Vinte e sete anos era a idade limite. Morre-se em qualquer idade, e a qualquer época, e como explicou vô Januário a um neto, em Galiléia, “a única coisa que se precisa para morrer é estar vivo”. Mas, 27 anos parecia ser, por uma incrível coincidência, a idade de morrer dos roqueiros. Brian Jones, do Rolling Stones, inaugurou a maldição em julho de 1969; Jimi Hendrix continuou, em setembro de 1970; 16 dias depois, Janis Joplin, e menos de um ano depois Jim Morrison, do The Doors.

Era estatisticamente e relativamente pouco, mas eram quatro ícones tão representativos, em um período tão curto.
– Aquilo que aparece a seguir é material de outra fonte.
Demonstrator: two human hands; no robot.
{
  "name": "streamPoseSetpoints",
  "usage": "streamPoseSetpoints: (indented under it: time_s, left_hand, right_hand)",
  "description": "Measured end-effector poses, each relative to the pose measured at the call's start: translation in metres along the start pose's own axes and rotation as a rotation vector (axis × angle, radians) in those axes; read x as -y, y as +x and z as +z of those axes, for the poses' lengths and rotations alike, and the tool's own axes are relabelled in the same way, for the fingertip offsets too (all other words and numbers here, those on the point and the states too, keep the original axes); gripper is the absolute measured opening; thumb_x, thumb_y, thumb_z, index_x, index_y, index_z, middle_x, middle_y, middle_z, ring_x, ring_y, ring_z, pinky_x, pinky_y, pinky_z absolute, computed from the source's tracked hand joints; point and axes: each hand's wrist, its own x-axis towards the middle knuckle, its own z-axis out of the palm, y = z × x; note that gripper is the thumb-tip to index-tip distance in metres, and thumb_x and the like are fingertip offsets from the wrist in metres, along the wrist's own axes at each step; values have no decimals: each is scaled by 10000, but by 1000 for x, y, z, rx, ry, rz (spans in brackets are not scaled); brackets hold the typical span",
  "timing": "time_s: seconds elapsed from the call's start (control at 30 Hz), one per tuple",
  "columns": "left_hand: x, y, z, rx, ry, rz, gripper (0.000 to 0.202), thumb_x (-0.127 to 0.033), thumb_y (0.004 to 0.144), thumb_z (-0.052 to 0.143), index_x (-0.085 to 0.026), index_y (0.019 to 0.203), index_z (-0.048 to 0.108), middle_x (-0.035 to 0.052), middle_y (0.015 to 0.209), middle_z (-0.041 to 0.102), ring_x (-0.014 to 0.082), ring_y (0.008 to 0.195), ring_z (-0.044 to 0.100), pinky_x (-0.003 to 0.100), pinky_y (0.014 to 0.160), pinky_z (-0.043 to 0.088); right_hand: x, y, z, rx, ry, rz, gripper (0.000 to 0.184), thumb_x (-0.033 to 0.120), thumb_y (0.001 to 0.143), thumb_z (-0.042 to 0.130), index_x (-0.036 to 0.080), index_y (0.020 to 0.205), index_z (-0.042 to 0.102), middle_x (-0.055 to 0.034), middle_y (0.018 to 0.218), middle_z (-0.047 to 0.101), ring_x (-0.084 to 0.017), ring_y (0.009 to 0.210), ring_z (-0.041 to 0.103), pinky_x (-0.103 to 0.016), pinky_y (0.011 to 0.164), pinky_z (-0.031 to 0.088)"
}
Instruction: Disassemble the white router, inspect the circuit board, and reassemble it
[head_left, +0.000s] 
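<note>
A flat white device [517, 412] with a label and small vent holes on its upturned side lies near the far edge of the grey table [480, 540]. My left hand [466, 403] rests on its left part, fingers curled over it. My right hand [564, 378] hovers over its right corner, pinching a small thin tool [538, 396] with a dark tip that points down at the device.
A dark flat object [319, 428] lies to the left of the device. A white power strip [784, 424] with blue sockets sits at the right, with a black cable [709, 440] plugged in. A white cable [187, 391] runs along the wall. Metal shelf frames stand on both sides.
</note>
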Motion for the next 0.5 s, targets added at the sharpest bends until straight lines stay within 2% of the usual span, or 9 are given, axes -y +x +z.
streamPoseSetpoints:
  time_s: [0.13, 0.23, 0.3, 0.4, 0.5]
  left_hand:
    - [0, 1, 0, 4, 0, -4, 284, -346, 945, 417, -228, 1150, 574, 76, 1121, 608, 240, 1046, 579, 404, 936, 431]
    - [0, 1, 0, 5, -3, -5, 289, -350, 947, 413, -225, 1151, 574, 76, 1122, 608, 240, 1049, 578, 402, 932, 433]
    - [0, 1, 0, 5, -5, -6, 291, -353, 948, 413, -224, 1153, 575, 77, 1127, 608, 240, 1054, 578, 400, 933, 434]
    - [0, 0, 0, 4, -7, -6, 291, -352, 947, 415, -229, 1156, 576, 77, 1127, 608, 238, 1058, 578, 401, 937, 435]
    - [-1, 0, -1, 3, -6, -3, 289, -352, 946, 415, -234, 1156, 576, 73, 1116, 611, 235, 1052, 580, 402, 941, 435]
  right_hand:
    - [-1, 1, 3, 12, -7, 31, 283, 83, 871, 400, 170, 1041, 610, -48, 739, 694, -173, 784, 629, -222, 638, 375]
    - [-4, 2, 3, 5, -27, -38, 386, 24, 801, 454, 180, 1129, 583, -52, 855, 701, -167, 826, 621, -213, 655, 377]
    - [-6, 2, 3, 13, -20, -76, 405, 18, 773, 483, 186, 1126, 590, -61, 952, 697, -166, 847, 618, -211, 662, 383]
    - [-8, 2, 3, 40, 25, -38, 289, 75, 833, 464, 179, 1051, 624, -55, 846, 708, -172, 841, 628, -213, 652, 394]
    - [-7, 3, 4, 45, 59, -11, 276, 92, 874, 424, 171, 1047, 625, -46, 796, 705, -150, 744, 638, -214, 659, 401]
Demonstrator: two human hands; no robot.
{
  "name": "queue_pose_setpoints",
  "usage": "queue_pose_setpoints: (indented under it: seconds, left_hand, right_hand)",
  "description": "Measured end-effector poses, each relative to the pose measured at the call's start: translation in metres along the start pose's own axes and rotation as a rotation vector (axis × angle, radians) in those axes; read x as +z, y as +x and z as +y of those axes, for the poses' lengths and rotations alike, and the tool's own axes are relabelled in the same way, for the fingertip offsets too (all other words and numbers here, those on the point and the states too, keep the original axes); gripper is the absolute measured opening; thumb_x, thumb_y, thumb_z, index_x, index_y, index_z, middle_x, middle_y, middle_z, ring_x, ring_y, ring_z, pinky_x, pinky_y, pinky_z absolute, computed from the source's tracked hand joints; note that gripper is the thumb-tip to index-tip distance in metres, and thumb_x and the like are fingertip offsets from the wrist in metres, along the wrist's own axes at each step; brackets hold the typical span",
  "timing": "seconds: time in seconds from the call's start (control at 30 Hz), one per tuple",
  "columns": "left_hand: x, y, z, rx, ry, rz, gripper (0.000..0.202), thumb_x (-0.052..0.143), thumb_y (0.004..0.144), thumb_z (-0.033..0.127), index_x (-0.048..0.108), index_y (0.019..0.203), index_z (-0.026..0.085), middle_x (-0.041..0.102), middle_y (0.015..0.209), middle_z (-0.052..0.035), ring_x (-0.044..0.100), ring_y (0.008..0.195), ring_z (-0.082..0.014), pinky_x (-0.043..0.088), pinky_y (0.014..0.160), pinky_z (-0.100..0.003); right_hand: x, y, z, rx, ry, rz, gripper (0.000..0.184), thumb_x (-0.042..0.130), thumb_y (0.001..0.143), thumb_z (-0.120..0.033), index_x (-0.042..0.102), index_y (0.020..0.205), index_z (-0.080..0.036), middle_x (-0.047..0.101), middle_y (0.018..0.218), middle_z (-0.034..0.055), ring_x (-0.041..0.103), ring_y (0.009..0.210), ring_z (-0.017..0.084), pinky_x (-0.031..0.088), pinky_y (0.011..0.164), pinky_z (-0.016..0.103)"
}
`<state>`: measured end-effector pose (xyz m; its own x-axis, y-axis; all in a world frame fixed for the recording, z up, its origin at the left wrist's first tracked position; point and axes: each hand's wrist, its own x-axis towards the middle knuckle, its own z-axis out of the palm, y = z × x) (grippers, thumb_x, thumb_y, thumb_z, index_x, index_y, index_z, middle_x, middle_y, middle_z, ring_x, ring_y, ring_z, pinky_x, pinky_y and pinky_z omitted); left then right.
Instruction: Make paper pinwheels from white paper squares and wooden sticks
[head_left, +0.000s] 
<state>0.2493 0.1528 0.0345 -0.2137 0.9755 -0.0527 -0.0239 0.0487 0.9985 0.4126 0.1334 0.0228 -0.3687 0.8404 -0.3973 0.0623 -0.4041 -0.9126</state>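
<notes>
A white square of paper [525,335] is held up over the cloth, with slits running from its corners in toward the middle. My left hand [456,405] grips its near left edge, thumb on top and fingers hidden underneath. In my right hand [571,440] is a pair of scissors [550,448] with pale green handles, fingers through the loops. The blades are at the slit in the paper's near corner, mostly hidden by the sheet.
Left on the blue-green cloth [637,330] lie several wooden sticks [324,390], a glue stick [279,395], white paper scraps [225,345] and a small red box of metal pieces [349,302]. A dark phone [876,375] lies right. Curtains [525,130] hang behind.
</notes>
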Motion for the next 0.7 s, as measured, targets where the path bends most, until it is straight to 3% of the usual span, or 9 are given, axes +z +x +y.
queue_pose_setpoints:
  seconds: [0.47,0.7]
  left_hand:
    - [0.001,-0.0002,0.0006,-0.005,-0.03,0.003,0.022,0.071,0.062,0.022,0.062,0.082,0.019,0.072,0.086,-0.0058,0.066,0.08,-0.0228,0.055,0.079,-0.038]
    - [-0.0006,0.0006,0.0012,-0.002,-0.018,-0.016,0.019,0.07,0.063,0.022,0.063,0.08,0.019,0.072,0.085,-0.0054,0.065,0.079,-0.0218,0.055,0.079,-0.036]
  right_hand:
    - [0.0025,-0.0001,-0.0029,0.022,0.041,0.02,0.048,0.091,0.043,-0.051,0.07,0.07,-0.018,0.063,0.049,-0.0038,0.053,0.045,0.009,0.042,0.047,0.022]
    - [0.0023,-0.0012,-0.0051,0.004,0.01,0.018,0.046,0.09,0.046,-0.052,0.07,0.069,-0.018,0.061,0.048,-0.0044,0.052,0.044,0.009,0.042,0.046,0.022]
Foi o que ficou no imaginário. Maldição, esta dos 27 anos, atenuada porque John Bonham morreu aos 32 anos, em setembro de 1980 – morte incrivelmente devastadora porque representou também o fim do Led Zeppelin. De memória, lembro apenas de outros dois, mais recentes: Kurt Cobain, do Nirvana, em 1994, e Amy Winehouse, em 2011 – uma bluzeira, como Joplin, que entra na lista porque sempre houve esta confusão entre rock e blues (e está aí o Led Zeppelin que não deixa ninguém mentir).

Porém, uma rápida consulta ao Google revela uma lista muito, muito extensa de morte aos 27 anos, embora haja na página grandes distorções: inclui, por exemplo, Evaldo Braga (um cantor brega brasileiro – bons tempos! O Brasil está tão medíocre que sentimos muita saudade do tempo em que a gente era só brega) e até o neto de Elvis Presley, que, creio, nunca foi ninguém além de descendente do Rei do Rock.

Mas, Charlie Watts morreu, na semana passada, aos 80 anos, idade em que Tolstói fugiu de casa  – e foi perdoado, pois não é qualquer um que realiza um desejo de infância aos 80 anos… 

Os Stones (Watts, Mick Jagger, Keith Richards e Ron Wood/Bill Wyman) pareciam eternos, mais até porque, crueldade do destino, a morte de Brian Jones tenha de certa forma preenchido a cota de tragédia da banda. Conta a lenda, da série “loucuras do Rock”,  que quando chegou a notícia, veio incompleta: “um dos stones morreu”. Até que se revelou qual, foi um Deus nos acuda. Quando se confirmou Brian Jones, o empresário suspirou aliviado: “Ainda bem que não foi o Jagger…”.

Contudo, nunca saberemos o que eles fariam a partir do 28° ano de vida. Hendrix já tinha chegado ao auge do controle da guitarra; Joplin talvez perdesse a timidez, que, a rigor, nunca foi empecilho para o seu canto extraordinário; Morrison talvez emprestasse mais uma de suas canções para mais uma trilha sonora de filme – é para todo o sempre inesquecível a abertura de “Apocalypse Now”, de Copolla, ao som de “The End”, e Winehouse certamente chegaria ao nível das grandes divas, como Dinah Washington.

De Charlie Watts basta prestar atenção para saber tudo, de cada pancada que suas baquetas deram na bateria. Os fãs mais entusiasmados dos stones citam “Miss You”, “Start Me Up” e “Under My Thumb” como exemplos máximos de excelência. Mas é  em “Sympathy for the Devil”, de longe a melhor letra de Jagger/Richards (“Por gentileza me permita que eu me apresente/Sou um homem de fortuna e requinte/Estou por aí já faz alguns anos”), que Watts dá a melhor prova de que vale a pena viver além dos 27 anos.